The only point that’s really gleaned from Screamer, though, is how obsolete Third Eye Blind currently feel, and there’s no pleasure in saying that. They were a good band back in the ‘90s, but strings of bad creative moves had led them far down the rabbit hole to this album, where they’re struggling to put any of that talent back in the spotlight when unflattering production and writing continues to muscle it away. Most of all, it’s hard to see who this is actually for; the diehards might gravitate towards it, but otherwise they aren’t doing anything that bands who’ve actually forged a niche in this sound haven’t already been doing for years.

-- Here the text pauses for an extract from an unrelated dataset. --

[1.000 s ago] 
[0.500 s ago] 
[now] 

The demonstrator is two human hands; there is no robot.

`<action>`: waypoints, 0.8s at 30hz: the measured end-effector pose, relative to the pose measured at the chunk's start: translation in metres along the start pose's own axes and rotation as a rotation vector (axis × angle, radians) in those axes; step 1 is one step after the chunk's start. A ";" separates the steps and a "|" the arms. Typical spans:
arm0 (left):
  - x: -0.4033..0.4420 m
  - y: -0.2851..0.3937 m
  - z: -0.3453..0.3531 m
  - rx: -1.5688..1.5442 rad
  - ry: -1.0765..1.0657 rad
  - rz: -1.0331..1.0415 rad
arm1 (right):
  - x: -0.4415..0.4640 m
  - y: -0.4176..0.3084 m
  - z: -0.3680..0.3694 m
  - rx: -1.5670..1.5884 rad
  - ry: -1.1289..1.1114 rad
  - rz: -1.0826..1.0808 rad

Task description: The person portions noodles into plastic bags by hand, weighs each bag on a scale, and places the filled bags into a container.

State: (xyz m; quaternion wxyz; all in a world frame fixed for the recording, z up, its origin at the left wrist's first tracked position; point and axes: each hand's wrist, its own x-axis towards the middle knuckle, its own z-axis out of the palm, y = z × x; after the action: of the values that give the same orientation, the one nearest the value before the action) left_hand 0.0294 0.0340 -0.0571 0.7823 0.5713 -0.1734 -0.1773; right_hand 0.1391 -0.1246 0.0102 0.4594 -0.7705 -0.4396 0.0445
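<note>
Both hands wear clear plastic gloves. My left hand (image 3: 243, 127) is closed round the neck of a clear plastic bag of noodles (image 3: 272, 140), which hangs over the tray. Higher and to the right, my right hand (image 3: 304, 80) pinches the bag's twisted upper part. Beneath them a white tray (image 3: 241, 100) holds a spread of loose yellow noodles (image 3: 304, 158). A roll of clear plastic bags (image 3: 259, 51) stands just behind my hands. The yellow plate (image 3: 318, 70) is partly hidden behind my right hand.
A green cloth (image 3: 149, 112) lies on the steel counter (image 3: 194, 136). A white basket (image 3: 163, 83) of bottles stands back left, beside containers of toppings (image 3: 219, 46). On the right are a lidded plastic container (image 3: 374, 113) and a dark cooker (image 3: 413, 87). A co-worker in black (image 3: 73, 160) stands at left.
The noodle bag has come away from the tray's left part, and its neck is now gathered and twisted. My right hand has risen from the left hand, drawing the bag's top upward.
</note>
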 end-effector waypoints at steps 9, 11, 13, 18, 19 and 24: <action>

There’s really nothing meaningful that stands out long-term about Screamer, and when the general spectrum of quality spans from okay-ish brushes with quality to far more concentrated terribleness, it’s worth wondering what the point even is.
4/10
For fans of: Weezer, Sleigh Bells, The Kills
Words by Luke Nuttall
‘Screamer’ by Third Eye Blind is released on 18th October on Mega Collider Records.